The answer should be every line below, repeated exactly, with the images left out.

+++ Supplied material

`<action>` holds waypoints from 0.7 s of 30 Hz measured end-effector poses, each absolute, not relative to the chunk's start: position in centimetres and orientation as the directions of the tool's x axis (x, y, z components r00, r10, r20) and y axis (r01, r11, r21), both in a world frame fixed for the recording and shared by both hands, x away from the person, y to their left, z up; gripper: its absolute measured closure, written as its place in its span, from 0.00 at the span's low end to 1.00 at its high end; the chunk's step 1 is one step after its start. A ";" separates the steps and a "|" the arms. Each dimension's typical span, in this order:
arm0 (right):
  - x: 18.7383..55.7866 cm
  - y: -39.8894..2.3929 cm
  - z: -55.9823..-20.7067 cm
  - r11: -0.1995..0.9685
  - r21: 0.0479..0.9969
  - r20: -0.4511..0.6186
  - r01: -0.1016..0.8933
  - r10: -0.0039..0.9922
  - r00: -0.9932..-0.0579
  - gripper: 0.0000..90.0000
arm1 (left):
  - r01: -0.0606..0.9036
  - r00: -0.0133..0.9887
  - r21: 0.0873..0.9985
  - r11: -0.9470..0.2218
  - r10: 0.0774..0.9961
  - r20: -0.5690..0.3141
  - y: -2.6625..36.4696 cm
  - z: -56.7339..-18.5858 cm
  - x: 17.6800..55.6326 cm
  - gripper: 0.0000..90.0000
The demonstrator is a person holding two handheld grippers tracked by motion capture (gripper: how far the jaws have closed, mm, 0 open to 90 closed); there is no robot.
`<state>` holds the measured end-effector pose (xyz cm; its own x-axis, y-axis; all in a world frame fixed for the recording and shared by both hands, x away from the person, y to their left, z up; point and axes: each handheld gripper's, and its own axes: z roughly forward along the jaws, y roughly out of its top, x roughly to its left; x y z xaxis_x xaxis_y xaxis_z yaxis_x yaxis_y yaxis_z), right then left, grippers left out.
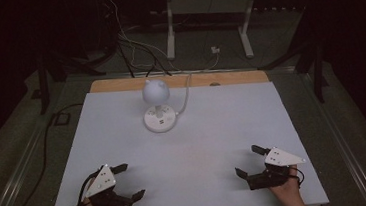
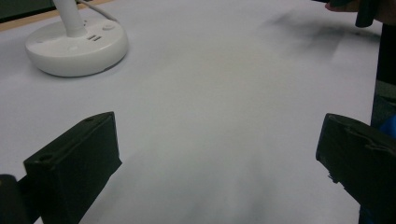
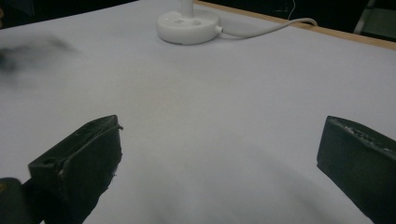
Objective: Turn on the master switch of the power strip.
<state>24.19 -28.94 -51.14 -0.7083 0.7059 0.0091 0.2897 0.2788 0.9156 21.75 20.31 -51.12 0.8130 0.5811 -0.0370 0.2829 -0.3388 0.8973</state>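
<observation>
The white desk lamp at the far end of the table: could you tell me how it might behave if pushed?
The desk lamp probably slides on its broad round base. Pushed at its round head, it may tip. Its cable could tug.

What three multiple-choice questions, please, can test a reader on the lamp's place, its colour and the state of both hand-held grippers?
1. Where does the lamp stand on the white table?
A. near the far edge
B. at the near edge, between the grippers
C. at the right corner

2. Which colour is the lamp?
A. black
B. white
C. red

3. How are the left hand-held gripper and the right hand-held gripper?
A. both shut on the lamp
B. one open, one shut on the cable
C. both open and holding nothing

Key: 1 A, its round base sits close to the wooden strip at the far edge; 2 B, head, stem and base are all white; 3 C, in each gripper view the jaws stand wide apart over bare table.
</observation>
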 end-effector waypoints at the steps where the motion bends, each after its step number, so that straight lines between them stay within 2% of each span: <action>1: 24.2 -28.9 -51.1 0.279 0.916 0.009 0.290 0.706 -0.708 0.00 | 0.281 0.814 0.898 -0.339 0.580 -0.036 20.3 -51.1 21.7 0.00; 21: 24.1 -28.9 -51.0 0.276 0.921 0.005 0.273 0.696 -0.718 0.00 | 0.281 0.812 0.900 -0.332 0.582 -0.038 20.4 -51.0 21.7 0.00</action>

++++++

◆ **Answer space**:
`<action>` holds waypoints from 0.7 s of 30 Hz measured end-effector poses, each absolute, not relative to the chunk's start: position in centimetres and orientation as the directions of the tool's x axis (x, y, z components r00, r10, r20) and y axis (r01, r11, r21), both in a world frame fixed for the recording and shared by both hands, x away from the person, y to their left, z up; gripper: its absolute measured closure, written as its place in its span, from 0.00 at the span's low end to 1.00 at its high end; the chunk's step 1 is one step after its start. A ";" separates the steps and a "|" the arms. Each dimension's typical span, in this order:
arm0 (right):
  - x: 18.7383..55.7866 cm
  - y: -39.8894..2.3929 cm
  - z: -55.9823..-20.7067 cm
  - r11: -0.1995..0.9685
  - r21: 0.0479..0.9969
  - r20: -0.4511..0.6186
  - r01: -0.1016..0.8933
  - r10: -0.0039..0.9922
  - r00: -0.9932..-0.0579
  - gripper: 0.0000..90.0000
arm1 (left):
  - r01: -0.0606..0.9036
  - r00: -0.0133..0.9887
  - r21: 0.0873..0.9985
  - r11: -0.9470..0.2218
  - r10: 0.0774..0.9961
  - r20: -0.5690..0.3141
  - y: -2.6625..36.4696 cm
  - z: -56.7339..-18.5858 cm
  - x: 17.6800..55.6326 cm
  - gripper: 0.0000..90.0000
The demonstrator is a person holding two handheld grippers tracked by motion capture (gripper: how far the jaws have closed, mm, 0 open to 90 closed); there is no robot.
`<state>` holds the measured end-effector pose (xyz cm; its own x-axis, y-axis; all in a world frame fixed for the recording and shared by both hands, x away from the person, y to their left, z up; point and axes: each handheld gripper's, and its own axes: z roughly forward along the jaws, y roughly out of its top, x roughly to its left; x y z xaxis_x xaxis_y xaxis_z yaxis_x yaxis_y yaxis_z), right then left, grippers left out.
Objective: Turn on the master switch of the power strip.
<state>24.19 -28.94 -51.14 -0.7083 0.7059 0.0091 0.2897 0.2788 0.9156 21.75 20.31 -51.12 0.8130 0.5811 -0.0370 0.2829 -0.3388 0.8973</state>
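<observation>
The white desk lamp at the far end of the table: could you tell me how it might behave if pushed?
The desk lamp probably slides on its broad round base. Pushed at its round head, it may tip. Its cable could tug.

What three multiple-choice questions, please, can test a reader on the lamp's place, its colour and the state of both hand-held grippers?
1. Where does the lamp stand on the white table?
A. near the far edge
B. at the near edge, between the grippers
C. at the right corner

2. Which colour is the lamp?
A. black
B. white
C. red

3. How are the left hand-held gripper and the right hand-held gripper?
A. both shut on the lamp
B. one open, one shut on the cable
C. both open and holding nothing

Key: 1 A, its round base sits close to the wooden strip at the far edge; 2 B, head, stem and base are all white; 3 C, in each gripper view the jaws stand wide apart over bare table.
</observation>
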 end-effector waypoints at the steps where the motion bends, each after its step number, so that straight lines between them stay within 2% of each span: <action>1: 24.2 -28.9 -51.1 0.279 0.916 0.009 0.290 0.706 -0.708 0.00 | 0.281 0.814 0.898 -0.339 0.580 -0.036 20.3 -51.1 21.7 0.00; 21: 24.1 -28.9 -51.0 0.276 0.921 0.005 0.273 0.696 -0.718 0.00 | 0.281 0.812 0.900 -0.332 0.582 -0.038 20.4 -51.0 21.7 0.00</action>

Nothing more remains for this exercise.